24 Heures de la vie d’une femme
France, 2002
De Laurent Bouhnik
Scénario : Laurent Bouhnik, Gilles Taurand
Avec : Frances Barber, Bérénice Bejo, Nikolaj Coster-Waldau, Agnès Jaoui, Michel Serrault
Durée : 1h45
Sortie : 08/01/2003
Au début du siècle, Marie Collins-Brown, une aristocrate en plein veuvage, va vivre avec Anton, un joueur dégénéré, les vingt-quatre heures les plus intenses de sa vie. Vingt années plus tard, elle raconte son histoire à Louis, un jeune garçon dont la mère vient de disparaître de manière incompréhensible avec un amant. Aujourd’hui, Louis exerce la profession d’ambassadeur, menant une vie faste mais futile, et fait la rencontre d’une jeune femme passionnée à qui il raconte l’histoire de sa vie.
Depuis 1948 et La Lettre d’une inconnue de Max Ophüls, les écrits de Stefan Zweig n’ont plus jamais été adaptés avec réussite sur le grand écran. Il faudra encore patienter. Cette dernière tentative en date par Laurent Bouhnik, le réalisateur de Zonzon, est en effet une large déception à tous les niveaux. Le film n’épargne aucun cliché de l’adaptation sclérosée, donnant libre cours à une structure pénible en flash-back, freinant ainsi la spontanéité de ces rencontres, pourtant censées être transcendées par le désir et la passion dévorante. Pire, le film renforce le trait en proposant pas moins de trois époques différentes, se rejetant l’une l’autre l’écho d’histoires pour le moins anecdotiques et dénuées d’un quelconque sentiment de folie. Cet enchevêtrement de récits au présent et au passé, tout comme pour Rue des plaisirs dernièrement, vient annihiler le caractère exceptionnel des expériences vécues par les personnages. Cette structure en allées et venues entre les époques, si elle parvient à créer une mise en abîme évidente entre certaines situations, ne réussit finalement qu’à étouffer l’émotion de l’œuvre.
Ce que Zweig cherche à dépeindre dans sa nouvelle, c’est cette pulsion insondable qui traverse le corps d’une femme lorsqu’elle rencontre un amour voué à l’échec, et l’effroyable attirance qu’elle peut éprouver pour un homme qui, d’ordinaire, n’aurait jamais eu la faveur d’une attention, ou même d’un regard. Ce besoin d’amour viscéral, dont elle ignorait encore tout une heure auparavant, la consume dans son entier et la rejette au ban de la haute société dont elle fait partie.
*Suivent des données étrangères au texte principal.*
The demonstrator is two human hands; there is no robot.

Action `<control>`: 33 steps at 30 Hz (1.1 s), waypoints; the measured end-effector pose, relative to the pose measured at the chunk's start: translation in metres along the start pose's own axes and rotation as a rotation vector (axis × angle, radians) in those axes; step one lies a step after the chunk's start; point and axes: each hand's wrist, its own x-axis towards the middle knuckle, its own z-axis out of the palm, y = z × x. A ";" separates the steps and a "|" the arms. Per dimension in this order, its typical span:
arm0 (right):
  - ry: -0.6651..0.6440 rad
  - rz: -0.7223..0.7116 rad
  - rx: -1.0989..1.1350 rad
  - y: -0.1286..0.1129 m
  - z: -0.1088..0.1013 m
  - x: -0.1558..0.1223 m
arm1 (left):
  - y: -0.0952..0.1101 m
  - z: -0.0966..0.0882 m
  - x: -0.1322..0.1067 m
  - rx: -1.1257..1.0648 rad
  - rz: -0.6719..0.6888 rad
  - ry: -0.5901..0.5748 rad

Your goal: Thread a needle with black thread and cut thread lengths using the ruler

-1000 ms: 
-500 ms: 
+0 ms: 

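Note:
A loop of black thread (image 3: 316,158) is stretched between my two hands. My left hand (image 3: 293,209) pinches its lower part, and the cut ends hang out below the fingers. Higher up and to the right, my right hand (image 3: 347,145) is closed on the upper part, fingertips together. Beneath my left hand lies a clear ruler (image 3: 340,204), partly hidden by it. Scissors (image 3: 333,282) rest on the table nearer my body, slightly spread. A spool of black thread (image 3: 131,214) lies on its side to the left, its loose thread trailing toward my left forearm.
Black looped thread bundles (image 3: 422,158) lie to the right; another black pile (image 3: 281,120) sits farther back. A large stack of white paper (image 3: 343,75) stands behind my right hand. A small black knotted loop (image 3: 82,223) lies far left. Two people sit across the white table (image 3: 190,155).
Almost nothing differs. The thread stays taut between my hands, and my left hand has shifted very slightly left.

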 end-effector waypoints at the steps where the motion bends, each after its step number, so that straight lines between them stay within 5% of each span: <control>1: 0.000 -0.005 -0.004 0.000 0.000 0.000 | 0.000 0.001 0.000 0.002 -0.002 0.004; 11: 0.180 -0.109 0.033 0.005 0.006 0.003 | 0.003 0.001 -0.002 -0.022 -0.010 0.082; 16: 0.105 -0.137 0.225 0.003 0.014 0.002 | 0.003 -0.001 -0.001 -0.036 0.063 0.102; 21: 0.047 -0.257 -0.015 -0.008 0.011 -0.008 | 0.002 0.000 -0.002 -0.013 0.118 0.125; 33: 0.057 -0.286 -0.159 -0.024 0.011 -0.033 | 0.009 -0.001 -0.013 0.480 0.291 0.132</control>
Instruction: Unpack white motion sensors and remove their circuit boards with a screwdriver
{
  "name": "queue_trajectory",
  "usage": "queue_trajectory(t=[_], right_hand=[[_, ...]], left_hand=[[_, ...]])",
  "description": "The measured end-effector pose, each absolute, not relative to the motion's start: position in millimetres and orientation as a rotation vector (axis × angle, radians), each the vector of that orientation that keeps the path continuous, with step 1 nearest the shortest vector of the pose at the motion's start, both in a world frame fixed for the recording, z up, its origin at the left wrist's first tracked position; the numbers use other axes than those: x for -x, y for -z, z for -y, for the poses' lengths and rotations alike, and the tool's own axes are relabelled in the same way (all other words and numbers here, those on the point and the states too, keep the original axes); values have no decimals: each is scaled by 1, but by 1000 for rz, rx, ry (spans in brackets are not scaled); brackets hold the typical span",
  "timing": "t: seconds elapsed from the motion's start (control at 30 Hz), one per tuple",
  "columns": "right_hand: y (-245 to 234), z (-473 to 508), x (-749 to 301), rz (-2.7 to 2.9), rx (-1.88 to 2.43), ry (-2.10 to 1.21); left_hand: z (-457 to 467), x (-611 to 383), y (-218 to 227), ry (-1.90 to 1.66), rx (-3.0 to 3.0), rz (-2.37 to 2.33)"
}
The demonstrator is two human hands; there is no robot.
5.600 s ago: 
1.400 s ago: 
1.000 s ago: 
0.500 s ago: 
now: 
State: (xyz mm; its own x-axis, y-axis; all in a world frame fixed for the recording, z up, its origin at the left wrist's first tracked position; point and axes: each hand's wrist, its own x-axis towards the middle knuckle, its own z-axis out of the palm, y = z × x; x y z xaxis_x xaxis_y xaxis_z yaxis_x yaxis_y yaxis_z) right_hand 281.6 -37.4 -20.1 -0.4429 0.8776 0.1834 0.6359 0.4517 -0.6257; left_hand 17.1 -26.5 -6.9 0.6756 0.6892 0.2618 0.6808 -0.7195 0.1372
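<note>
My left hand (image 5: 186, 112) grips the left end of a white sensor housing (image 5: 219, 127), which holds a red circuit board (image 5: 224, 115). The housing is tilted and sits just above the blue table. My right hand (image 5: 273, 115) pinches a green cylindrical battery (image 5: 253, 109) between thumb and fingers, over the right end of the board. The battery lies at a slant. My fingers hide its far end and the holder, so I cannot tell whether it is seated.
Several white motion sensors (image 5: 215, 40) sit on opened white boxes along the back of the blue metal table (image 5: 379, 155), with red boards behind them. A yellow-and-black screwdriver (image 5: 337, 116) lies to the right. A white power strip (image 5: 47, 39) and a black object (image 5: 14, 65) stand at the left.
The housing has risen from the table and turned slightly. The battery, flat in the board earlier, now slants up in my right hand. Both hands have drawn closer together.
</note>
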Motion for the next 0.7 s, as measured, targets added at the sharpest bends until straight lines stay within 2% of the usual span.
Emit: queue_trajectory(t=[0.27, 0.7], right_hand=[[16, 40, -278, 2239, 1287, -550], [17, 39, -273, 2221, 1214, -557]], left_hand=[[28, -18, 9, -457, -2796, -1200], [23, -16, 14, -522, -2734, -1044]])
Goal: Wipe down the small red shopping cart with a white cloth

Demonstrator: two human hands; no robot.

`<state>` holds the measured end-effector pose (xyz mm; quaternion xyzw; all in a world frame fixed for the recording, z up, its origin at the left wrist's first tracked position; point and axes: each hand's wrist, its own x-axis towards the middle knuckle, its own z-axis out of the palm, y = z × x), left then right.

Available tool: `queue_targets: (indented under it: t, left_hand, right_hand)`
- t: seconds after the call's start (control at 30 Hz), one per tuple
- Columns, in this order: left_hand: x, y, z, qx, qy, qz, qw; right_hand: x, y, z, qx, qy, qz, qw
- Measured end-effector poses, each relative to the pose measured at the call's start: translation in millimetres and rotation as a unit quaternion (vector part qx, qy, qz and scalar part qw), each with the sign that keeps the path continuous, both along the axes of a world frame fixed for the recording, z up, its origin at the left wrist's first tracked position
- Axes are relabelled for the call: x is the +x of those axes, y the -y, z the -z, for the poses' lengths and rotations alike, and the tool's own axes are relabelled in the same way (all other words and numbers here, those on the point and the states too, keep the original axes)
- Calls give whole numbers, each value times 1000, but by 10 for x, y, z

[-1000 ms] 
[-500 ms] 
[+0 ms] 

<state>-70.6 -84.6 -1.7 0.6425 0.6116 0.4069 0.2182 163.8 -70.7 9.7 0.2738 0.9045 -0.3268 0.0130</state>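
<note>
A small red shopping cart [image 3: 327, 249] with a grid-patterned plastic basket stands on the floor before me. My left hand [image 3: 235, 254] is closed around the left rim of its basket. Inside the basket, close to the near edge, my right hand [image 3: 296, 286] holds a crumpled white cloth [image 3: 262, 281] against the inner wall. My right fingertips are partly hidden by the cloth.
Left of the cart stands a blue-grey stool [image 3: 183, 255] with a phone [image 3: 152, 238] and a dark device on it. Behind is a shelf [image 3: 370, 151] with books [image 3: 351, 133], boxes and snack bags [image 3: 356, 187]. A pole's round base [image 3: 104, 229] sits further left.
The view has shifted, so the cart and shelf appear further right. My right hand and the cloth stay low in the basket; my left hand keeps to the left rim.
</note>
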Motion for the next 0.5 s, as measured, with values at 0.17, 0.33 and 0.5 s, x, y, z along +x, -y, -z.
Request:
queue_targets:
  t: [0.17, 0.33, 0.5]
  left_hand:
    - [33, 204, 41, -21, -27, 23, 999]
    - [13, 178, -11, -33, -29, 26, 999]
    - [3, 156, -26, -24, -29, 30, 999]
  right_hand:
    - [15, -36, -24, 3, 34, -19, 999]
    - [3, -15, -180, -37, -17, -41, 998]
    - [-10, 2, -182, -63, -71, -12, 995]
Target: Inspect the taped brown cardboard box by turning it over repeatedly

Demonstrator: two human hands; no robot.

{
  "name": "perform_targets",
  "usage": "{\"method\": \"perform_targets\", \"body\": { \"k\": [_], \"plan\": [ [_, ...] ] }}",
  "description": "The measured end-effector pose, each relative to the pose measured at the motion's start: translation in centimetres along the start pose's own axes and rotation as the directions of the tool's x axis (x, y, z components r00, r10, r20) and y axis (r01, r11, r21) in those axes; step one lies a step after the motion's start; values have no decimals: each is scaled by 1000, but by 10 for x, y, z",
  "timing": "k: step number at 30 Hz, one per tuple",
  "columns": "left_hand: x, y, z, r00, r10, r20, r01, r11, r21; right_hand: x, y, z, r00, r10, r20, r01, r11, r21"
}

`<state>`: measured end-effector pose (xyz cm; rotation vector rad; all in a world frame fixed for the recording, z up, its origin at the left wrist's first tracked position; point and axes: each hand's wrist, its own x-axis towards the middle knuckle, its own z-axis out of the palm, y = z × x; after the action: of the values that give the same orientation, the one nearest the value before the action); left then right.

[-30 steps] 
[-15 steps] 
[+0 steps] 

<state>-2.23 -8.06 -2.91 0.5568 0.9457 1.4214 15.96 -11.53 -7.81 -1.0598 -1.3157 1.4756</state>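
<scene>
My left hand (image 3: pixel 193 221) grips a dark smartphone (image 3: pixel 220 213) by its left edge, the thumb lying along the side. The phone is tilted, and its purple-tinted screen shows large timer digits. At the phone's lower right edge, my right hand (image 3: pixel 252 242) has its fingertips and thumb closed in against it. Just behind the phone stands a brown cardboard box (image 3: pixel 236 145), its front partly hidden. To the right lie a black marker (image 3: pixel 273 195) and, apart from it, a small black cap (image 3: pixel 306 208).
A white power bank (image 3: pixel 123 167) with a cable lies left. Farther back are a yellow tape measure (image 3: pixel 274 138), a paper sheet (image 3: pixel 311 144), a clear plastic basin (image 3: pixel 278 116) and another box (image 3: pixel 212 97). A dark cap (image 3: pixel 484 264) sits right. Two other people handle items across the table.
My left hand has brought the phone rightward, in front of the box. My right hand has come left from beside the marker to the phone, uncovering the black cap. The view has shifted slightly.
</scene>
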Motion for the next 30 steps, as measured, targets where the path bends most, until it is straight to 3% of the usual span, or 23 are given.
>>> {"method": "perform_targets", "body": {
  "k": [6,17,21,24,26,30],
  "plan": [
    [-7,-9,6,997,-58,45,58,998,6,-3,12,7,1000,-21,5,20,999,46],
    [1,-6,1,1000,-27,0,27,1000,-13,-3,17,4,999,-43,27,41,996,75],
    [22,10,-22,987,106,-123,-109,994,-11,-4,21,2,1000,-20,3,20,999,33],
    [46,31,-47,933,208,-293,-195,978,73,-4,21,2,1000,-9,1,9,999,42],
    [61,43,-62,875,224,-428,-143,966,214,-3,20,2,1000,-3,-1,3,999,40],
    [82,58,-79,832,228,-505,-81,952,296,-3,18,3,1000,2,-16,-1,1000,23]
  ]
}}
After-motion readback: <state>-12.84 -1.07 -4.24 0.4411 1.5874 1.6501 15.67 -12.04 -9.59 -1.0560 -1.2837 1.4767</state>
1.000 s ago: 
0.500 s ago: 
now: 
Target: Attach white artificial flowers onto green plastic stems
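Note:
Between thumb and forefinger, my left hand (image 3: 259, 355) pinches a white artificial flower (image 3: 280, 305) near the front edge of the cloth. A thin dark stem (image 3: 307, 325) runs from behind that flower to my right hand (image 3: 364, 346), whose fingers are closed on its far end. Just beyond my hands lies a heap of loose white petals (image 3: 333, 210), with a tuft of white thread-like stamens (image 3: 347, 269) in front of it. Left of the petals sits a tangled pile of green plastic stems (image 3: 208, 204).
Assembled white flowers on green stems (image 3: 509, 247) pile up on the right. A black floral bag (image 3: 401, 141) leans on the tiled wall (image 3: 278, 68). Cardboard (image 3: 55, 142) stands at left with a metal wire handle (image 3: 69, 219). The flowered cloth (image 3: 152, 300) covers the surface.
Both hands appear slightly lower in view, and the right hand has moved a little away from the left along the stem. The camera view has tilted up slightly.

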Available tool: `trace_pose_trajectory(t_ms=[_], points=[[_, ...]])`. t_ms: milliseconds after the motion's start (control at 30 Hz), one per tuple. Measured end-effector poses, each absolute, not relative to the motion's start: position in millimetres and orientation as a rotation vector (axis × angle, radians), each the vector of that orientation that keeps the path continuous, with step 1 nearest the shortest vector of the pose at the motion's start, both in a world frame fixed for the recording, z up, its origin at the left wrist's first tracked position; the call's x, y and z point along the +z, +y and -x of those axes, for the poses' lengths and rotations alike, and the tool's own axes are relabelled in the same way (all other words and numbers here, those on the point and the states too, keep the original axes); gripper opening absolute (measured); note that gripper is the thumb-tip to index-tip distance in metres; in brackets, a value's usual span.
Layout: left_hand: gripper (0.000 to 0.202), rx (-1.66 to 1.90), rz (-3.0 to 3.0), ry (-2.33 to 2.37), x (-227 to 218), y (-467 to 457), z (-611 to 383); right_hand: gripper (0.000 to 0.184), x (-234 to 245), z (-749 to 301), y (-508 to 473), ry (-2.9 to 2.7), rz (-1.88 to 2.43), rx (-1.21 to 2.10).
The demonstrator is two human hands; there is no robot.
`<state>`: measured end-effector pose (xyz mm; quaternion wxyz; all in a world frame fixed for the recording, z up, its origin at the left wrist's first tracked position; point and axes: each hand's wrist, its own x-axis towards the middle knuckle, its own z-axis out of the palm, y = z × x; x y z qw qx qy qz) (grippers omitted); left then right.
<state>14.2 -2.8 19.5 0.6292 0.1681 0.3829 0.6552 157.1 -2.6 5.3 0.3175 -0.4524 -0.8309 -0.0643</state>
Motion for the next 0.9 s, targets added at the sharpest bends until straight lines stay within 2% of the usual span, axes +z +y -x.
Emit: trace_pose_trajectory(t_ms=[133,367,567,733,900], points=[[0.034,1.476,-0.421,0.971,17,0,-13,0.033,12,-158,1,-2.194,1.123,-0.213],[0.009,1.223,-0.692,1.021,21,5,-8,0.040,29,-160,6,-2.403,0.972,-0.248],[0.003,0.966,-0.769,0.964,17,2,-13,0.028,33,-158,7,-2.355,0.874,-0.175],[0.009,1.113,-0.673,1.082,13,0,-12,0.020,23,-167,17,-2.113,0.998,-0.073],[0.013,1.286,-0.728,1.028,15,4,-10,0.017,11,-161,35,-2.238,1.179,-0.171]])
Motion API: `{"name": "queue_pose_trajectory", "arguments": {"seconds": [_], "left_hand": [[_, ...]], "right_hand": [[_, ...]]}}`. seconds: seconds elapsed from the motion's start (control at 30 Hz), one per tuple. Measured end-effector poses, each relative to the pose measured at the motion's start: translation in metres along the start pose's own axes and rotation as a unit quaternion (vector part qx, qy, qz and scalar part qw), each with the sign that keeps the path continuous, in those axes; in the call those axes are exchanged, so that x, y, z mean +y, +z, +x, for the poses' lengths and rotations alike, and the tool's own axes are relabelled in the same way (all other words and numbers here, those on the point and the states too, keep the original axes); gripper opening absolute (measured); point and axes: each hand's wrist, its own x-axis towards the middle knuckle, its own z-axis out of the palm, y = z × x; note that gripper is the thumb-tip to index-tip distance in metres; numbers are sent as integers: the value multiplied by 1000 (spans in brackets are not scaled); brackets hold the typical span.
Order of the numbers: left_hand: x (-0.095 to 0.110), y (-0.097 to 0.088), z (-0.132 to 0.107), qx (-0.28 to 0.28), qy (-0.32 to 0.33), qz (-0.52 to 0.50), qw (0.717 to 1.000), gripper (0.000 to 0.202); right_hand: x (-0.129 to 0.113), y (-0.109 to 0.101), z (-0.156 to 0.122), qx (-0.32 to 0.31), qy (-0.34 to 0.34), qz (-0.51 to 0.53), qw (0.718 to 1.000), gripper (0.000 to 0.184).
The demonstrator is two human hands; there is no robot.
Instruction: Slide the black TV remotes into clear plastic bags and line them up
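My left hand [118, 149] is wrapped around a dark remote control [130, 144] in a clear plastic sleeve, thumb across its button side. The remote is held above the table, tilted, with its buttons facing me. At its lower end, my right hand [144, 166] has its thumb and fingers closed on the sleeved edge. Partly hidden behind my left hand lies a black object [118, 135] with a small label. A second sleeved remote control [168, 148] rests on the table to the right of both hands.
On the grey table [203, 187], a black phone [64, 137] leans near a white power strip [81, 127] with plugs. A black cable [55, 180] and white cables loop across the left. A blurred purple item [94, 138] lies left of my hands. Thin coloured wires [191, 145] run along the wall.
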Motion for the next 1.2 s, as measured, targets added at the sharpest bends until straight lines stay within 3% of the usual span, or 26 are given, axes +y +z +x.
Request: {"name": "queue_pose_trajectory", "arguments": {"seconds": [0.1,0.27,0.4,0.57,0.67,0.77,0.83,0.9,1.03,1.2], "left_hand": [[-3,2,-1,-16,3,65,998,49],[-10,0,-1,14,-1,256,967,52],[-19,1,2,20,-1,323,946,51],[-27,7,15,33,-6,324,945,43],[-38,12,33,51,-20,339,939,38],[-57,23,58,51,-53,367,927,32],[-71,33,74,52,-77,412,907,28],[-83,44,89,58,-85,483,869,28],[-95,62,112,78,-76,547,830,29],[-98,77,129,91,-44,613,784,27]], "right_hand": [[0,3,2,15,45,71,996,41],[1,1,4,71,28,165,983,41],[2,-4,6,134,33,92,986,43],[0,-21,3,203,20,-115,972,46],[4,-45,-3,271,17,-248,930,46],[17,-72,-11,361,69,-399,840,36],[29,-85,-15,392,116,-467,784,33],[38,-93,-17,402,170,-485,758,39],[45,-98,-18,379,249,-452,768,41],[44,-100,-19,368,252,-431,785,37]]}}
Ce que le film de Bouhnik raconte en revanche, c’est un aveu d’impuissance devant la mise en images d’une histoire aussi traversée de non-dits. Les personnages ne sont que des fantômes errant de chambre d’hôtel en chambre d’hôtel, contant des histoires dont ils ont, semble-t-il, oublié tout la saveur et la grâce. Ce n’est hélas que par intermittences que le film prend vie, grâce à des seconds rôles injustement minimisés. Pascal Greggory, malgré une participation de trop courte durée, enveloppe de son ombre les autres personnages présents en quelques répliques. Frances Barber, elle aussi prisonnière d’un rôle secondaire, étincelle par sa justesse et son charisme. A côté d’eux, Agnès Jaoui et Michel Serrault, tous deux mal dirigés, paraissent bien fades, trop.
Pour le reste, Nikolaj Coster-Waldau, aperçu dans La Chute du faucon noir, s’avère sobre et convaincant, à l'opposé de Bérénice Bejo (Meilleur espoir féminin), pour qui jouer la comédie équivaut apparemment à imiter les séries AB Productions de sa jeunesse. La mise en scène de Bouhnik, avec des allures de court-métrage de luxe, et la photographie léchée de Gilles Henry, versent une fois de plus dans l’exagérément stylisé, conférant à l’ensemble un côté clinique mal maîtrisé, qui tire plus du côté publicité toc que d’une œuvre intimiste sur les sentiments amoureux. La musique de Nyman, assez proche de ses tonalités de La Leçon de piano, vient heureusement égayer le tout. Pour mesurer l’étendue de l’échec de Bouhnik, mieux vaut (re)découvrir Le Mari de la coiffeuse de Patrice Leconte. Les réminiscences d’un amour dévorant y sont parfaitement représentées.